*GIVEN RECORDS:*
☆ ☆ ☆ ☆ ☆ ☆ ☆

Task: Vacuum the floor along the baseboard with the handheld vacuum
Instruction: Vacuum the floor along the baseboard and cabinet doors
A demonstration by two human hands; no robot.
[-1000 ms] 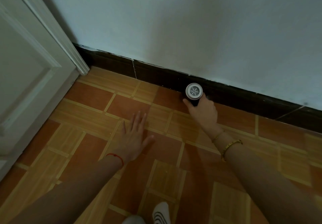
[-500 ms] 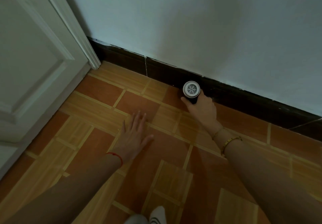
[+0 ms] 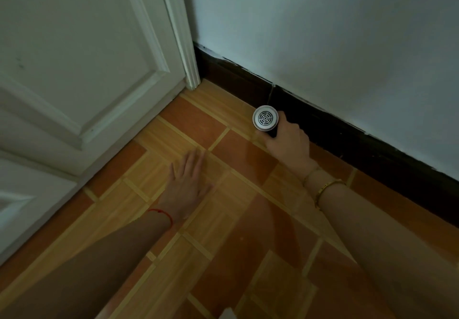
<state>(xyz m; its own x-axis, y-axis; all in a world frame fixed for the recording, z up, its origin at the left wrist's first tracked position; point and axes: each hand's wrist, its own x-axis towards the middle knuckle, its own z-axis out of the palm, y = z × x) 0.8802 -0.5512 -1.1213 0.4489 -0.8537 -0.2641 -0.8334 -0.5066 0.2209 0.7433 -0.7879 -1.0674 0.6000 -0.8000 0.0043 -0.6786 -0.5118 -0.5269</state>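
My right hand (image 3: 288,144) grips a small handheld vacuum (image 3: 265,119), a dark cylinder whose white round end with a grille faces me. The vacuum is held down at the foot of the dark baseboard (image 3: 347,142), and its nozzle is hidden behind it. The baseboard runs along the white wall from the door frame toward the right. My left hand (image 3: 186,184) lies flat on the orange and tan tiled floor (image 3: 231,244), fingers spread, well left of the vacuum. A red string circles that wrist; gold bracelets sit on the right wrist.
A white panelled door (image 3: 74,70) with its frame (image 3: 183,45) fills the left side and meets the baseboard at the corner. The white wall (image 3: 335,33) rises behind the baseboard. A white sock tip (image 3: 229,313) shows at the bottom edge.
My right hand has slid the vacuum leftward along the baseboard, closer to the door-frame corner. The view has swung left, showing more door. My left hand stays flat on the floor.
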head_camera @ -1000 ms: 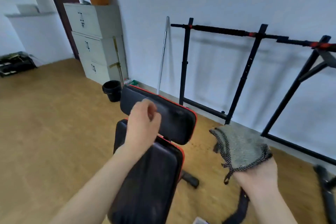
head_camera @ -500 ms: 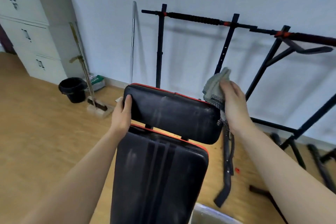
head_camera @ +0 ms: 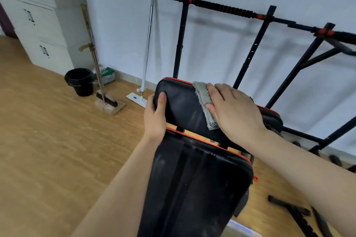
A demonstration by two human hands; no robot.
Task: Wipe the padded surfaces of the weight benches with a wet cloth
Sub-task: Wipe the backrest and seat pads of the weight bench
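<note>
Wooden floor under black bench, bin, broom, mop.

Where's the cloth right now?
In the head view the cloth lies centre-right, pressed flat under the right hand on the bench's upper pad, whose left edge the left hand grips.

The right hand is covering most of the grey cloth, leaving only a strip showing along the fingers. That hand and forearm are also hiding the right part of the headrest pad. Below the headrest pad, the back pad is running off the bottom edge. Right of it, the pull-up frame is being cut by the right edge and its floor bars are blurring. Far left, the cabinet is being cropped.
</note>
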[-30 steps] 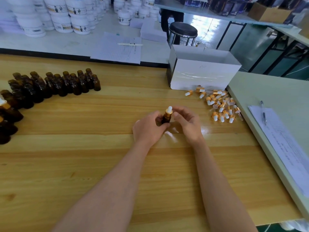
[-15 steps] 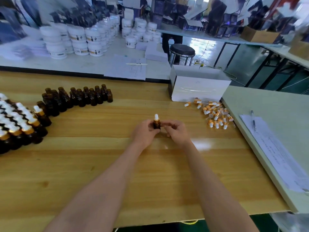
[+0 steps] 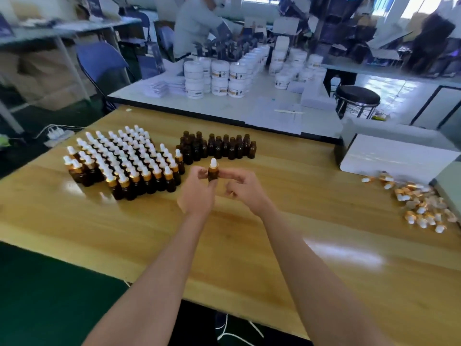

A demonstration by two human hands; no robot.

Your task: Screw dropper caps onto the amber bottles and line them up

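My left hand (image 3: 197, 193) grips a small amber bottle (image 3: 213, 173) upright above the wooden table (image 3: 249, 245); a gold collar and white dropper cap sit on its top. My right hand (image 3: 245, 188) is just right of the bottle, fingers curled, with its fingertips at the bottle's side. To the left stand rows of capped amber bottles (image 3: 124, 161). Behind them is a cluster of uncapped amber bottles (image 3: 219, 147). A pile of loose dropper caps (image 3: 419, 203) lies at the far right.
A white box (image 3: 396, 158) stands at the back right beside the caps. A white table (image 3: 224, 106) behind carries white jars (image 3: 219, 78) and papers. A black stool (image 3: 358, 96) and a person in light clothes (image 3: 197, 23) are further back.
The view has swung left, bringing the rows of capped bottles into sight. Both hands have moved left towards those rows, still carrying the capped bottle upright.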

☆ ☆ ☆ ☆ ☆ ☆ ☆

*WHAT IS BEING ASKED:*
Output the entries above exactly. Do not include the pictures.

*RESPONSE TO THIS EXERCISE:*
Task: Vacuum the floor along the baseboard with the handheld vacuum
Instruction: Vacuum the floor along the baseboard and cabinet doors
A demonstration by two human hands; no robot.
[-1000 ms] 
[-500 ms] 
[+0 ms] 
<state>(xyz m; its own x-axis, y-axis; all in a world frame fixed for the recording, z up, its origin at the left wrist's first tracked position; point and axes: each hand's wrist, its own x-axis towards the middle knuckle, its own z-axis out of the palm, y = z × x) 0.8802 -0.5512 -1.1213 0.4489 -0.8537 -0.2641 -0.8334 -0.5066 0.2209 0.7433 -0.7879 -1.0674 0.6000 -0.8000 0.0043 -0.6786 -0.5118 -0.5269</state>
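My right hand (image 3: 288,144) grips a small handheld vacuum (image 3: 265,119), a dark cylinder whose white round end with a grille faces me. The vacuum is held down at the foot of the dark baseboard (image 3: 347,142), and its nozzle is hidden behind it. The baseboard runs along the white wall from the door frame toward the right. My left hand (image 3: 186,184) lies flat on the orange and tan tiled floor (image 3: 231,244), fingers spread, well left of the vacuum. A red string circles that wrist; gold bracelets sit on the right wrist.
A white panelled door (image 3: 74,70) with its frame (image 3: 183,45) fills the left side and meets the baseboard at the corner. The white wall (image 3: 335,33) rises behind the baseboard. A white sock tip (image 3: 229,313) shows at the bottom edge.
My right hand has slid the vacuum leftward along the baseboard, closer to the door-frame corner. The view has swung left, showing more door. My left hand stays flat on the floor.
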head_camera @ -1000 ms: 
head_camera @ -500 ms: 
head_camera @ +0 ms: 
A demonstration by two human hands; no robot.
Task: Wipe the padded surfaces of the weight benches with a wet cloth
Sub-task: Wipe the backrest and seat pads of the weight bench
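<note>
Wooden floor under black bench, bin, broom, mop.

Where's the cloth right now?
In the head view the cloth lies centre-right, pressed flat under the right hand on the bench's upper pad, whose left edge the left hand grips.

The right hand is covering most of the grey cloth, leaving only a strip showing along the fingers. That hand and forearm are also hiding the right part of the headrest pad. Below the headrest pad, the back pad is running off the bottom edge. Right of it, the pull-up frame is being cut by the right edge and its floor bars are blurring. Far left, the cabinet is being cropped.
</note>
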[-30 steps] 
[-15 steps] 
[+0 steps] 

A demonstration by two human hands; no robot.

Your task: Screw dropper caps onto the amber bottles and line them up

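My left hand (image 3: 197, 193) grips a small amber bottle (image 3: 213, 173) upright above the wooden table (image 3: 249, 245); a gold collar and white dropper cap sit on its top. My right hand (image 3: 245, 188) is just right of the bottle, fingers curled, with its fingertips at the bottle's side. To the left stand rows of capped amber bottles (image 3: 124, 161). Behind them is a cluster of uncapped amber bottles (image 3: 219, 147). A pile of loose dropper caps (image 3: 419, 203) lies at the far right.
A white box (image 3: 396, 158) stands at the back right beside the caps. A white table (image 3: 224, 106) behind carries white jars (image 3: 219, 78) and papers. A black stool (image 3: 358, 96) and a person in light clothes (image 3: 197, 23) are further back.
The view has swung left, bringing the rows of capped bottles into sight. Both hands have moved left towards those rows, still carrying the capped bottle upright.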

No more output is expected.